2017/03/24 のログ
ご案内:「王都マグメール 貧民地区」にゼロさんが現れました。
ゼロ > 王都にも、こう言う場所がある。
 お金がなく、生活に困った人々が寄り添い集まり、暮らしていく場所
 いろいろな言い方があるが、共通しているのは闇がここにあるということである。

 犯罪とか、そういった物も含めて。

 だからこそ、少年は今日、ここに来ている。
 別に警邏に来た、とかそういう訳ではなくて、必要なものを買うために。
 傭兵をしているときは気軽く足を運べたが、今は傭兵ではなくなっている。
 ホイホイ来ていいのかどうかは判らなかったが、まあいいかと。
 少年は奥まった所にある薬屋に足を運ぶことにする。
 非合法な薬品を取り扱っている、麻薬と言われるモノや、毒薬、劇薬を扱っているお店。

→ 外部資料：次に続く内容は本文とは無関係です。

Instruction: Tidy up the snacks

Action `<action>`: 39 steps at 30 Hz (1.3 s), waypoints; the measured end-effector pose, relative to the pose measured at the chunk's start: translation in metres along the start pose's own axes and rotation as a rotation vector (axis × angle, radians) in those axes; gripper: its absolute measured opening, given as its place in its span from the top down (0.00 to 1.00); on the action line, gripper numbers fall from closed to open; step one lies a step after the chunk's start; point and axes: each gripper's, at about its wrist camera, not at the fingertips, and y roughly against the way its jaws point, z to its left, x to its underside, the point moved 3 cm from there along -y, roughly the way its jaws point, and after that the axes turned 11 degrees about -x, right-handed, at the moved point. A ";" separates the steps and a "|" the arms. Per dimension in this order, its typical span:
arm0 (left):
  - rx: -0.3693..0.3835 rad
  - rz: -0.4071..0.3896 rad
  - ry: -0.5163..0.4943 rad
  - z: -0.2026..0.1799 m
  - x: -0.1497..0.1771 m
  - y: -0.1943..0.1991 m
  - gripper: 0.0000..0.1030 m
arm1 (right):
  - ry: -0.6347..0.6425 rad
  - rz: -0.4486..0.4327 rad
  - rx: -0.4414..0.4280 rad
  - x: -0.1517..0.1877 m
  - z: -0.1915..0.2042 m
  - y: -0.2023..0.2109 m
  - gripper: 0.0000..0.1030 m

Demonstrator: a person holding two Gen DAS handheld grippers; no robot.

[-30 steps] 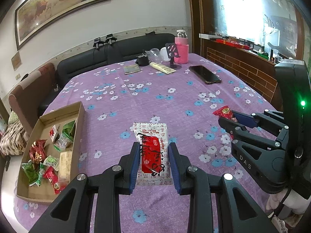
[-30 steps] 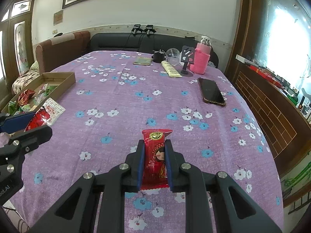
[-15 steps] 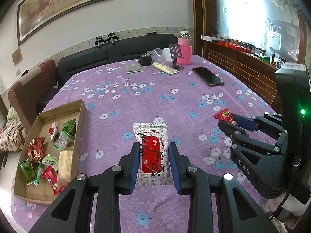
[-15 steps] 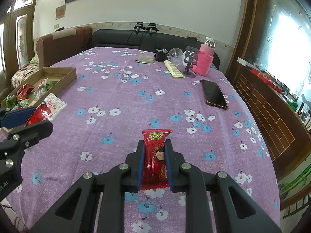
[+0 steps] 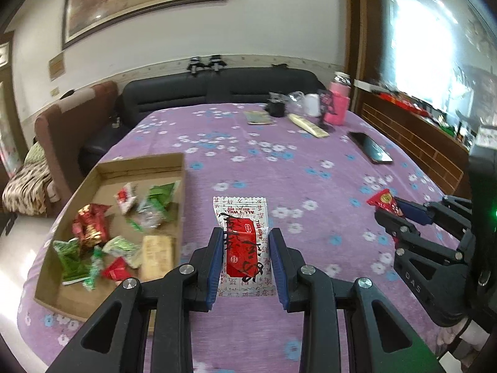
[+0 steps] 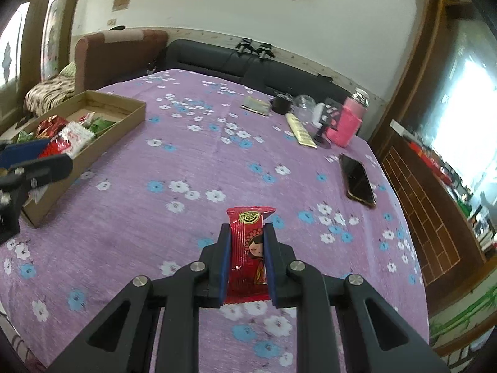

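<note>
My left gripper (image 5: 245, 242) is shut on a white and red snack packet (image 5: 243, 242), held above the purple cloth just right of the cardboard box (image 5: 139, 163). The box holds several red and green snacks (image 5: 90, 236). My right gripper (image 6: 247, 242) is shut on a red snack bar with a cartoon girl (image 6: 248, 248), held above the cloth at mid table. The right gripper (image 5: 388, 209) also shows at the right of the left wrist view with its red bar (image 5: 383, 200). The left gripper (image 6: 43, 161) shows at the left of the right wrist view, over the box (image 6: 124, 115).
A black phone (image 5: 369, 150) lies on the right side of the table. At the far end stand a pink bottle (image 5: 338, 105), a phone stand, a black cup, a clear cup, a flat yellow packet (image 5: 307, 126) and a small booklet. Sofas border the table's far and left sides.
Both grippers have moved left toward the cardboard box with their snacks still held. The box now lies closer to the left gripper.
</note>
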 end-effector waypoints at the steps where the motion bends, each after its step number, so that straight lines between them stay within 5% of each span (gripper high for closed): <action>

 白い仮面の少年はそのまま、何事もないかのように扉を開き、店に入る。
 店の中には誰もおらず、くちた店舗がそこにあるだけだった。
 少年は店に入ったらすぐに扉を閉め、足元の隠し扉から地下へと降りる。

 本当の店は、地下に隠されているから。

ゼロ > 隠し扉の戸を閉めて、薄暗い階段をゆっくりと降りていく。
 少年のグリーブがギシ、ギシと木の階段を踏みしめて降りていく。
 明かりなどはなく、深い闇がそこにあったが、階段を下りきると目の前に明かりの漏れる扉。
 そして、扉の両脇に影に溶け込むような形で二人の用心棒。

 一歩、二歩歩いたところで足を止める。
 懐から一枚の木札を取り出して、二人の前に放る。
 この店で買い物をするために必要なそれは一度ごとに彼らに返さねばならない。
 そして、また別に必要な時に、別の場所で手に入れる必要がある。

「夜の闇の月の下。」

 そして、合言葉。
 毎回違うワードを渡され、それを言えなければ木札があっても買い物ができない。
 厳重にも程があるが、それだけのものなのだ。
 少年は、扉が開くのを確認してから近づき、中へとはいる。
 中はそこまで広くなく、一人の女性が紫煙を燻らせながらカウンターに座っている。
 当然といえば当然だが、ほかに客はいなさそうだ。

「いつものを10セット。」

 何度も足を運んでいる。
 店主とも顔見知りである、顔は見せてはいないが。
 いつものといえばわかってくれる程度には利用している。
 詮索も雑談もなく淡々と薬の入った袋を出してくる。
 中身を確認する前に金貨の入った袋を出す。
 お互いに、袋を開いて中身を確認。

 問題ないことを確認してから、それをバックパックに入れる。
 そして、店を後にする。

ゼロ > 帰りは帰りで行きとは違う扉を案内され、その扉を開き、はしごを上る。
 はしごを登りきれば、また隠し扉を開いて閉める。
 そこから通路を少しの間進み、扉を開けば別の建物から出る。
 ここの主人は少しどころでなく警戒心が強いようだ。
 扉を閉めればこちらからは開けられなくなる仕掛けのある扉らしい。
 もう店に用はないし、戻ろうとも思わないので、しまった扉から視線を外して貧民地区を歩き始める。
 周囲は娼館が多く立ち並び、人を招いている。
 それだけではないのだろうが、それが多すぎて、視線に困る。
 肌も顕な女性の艶かしい姿というのはあまり見慣れてないから。
 どう対応すべきかもわからないので、取りあえずは仮面で視線がわからないことをいいことに道を進む。

 ちょっとお腹が減ってもきたし、なにかつまめる料理屋とかないかなあと、こんな場所で探してしまう。
 店があれば人がいるし、人がいれば食べ物を取り扱っている店があってもいいじゃないか、と。
 できれは持ち帰りのできるたぐいの店がいいな、と歩きながら店を眺めて。

ゼロ > まあ、そういう店がすぐ見つかるわけでもなかった。
 このへんは、先程の闇商人のところに足を運ぶ以外にはあまり来ない。
 つまり、あまり土地勘というものがないのだし、娼館がひしめき合う中にこっそりとあってもわかりづらいのもある。
 見つけられないか、と落胆したため息をこぼして見せて、少年は足を進める。

 まあ、兵舎に戻れば食事はできるから。
 今日のところは諦めて大人しく帰ろう。

 夜の闇の中に、全身鎧の少年は消えていく。

ご案内:「王都マグメール 貧民地区」からゼロさんが去りました。